Ecommerce sales grew by 13.9% during the January, according to the latest IMRG Capgemini e-Retail Sales Index. Clothing sales grew by 16.8%, the strongest in January since 2013, while electricals sales were up by 4.4%, higher than the 12 month average of -1.9%.
Sales were 20.5% lower than in December – but that’s the lowest decline between the two months in five years, says the etail trade association.
Bhavesh Unadkat, principal consultant in retail customer engagement at Capgemini [IRDX VCPG], said: “Electricals grew by 4% on the year; the optimist will position this is a good start to 2018 compared to the declining 2017 performance – it’s proven if electricals does well then other categories usually follow. The pessimist will argue this performance was delivered through overstocks from peak and heavy discounting in January. I think it is a mixture of the two; heavy discounting did continue in January for core electricals but the rise in products available for exercise and voice assistance like Alexa has helped deliver growth to this category. Multichannel retailers had a significantly higher transaction value than online proving how customers across certain categories like the human touch and engagement with products and staff before committing to a purchase.”

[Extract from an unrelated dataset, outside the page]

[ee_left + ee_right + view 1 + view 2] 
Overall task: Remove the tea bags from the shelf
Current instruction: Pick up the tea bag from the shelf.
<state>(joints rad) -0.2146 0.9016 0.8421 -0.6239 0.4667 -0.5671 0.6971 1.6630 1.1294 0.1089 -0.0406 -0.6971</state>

IMRG believes above average rainfall for January played its part, with footfall at its lowest level for five years. Instead, consumers went online to shop. As a result, the post-Christmas decline in sales between December and January (-20.4%), was less than the five-year average of -24.1%.
The solid start to the year came despite a dip in the overall market conversion rate to +4.3% from +4.5% last year, according to IMRG. That, it said, came as customers browsed more before buying. Sales via smartphones grew at a lower rate than last year, at +39.3% YoY in January, while tablet sales were down by 10%, year-on-year.
Justin Opie, managing director, IMRG [IRDX VIMR], said: “14% growth for January represents a strong start to the year, arguably even surprisingly so. The economic climate remains challenging, with inflation remaining at 3% and an interest rate rise anticipated over the next few months. The impact on retail was very apparent in January, with several very large retailers announcing store closures and job cuts – high street footfall also fell to a five-year low for January. Yet online appeared to benefit from that, with the index recording the lowest month-on-month decrease (-20.5 %) between December and January in five years. It may be that, as we enter 2018, we are seeing signs of an acceleration of the general move over to online, putting pressure on those retailers with large store portfolios to sharpen their focus on rolling out their digital strategy.”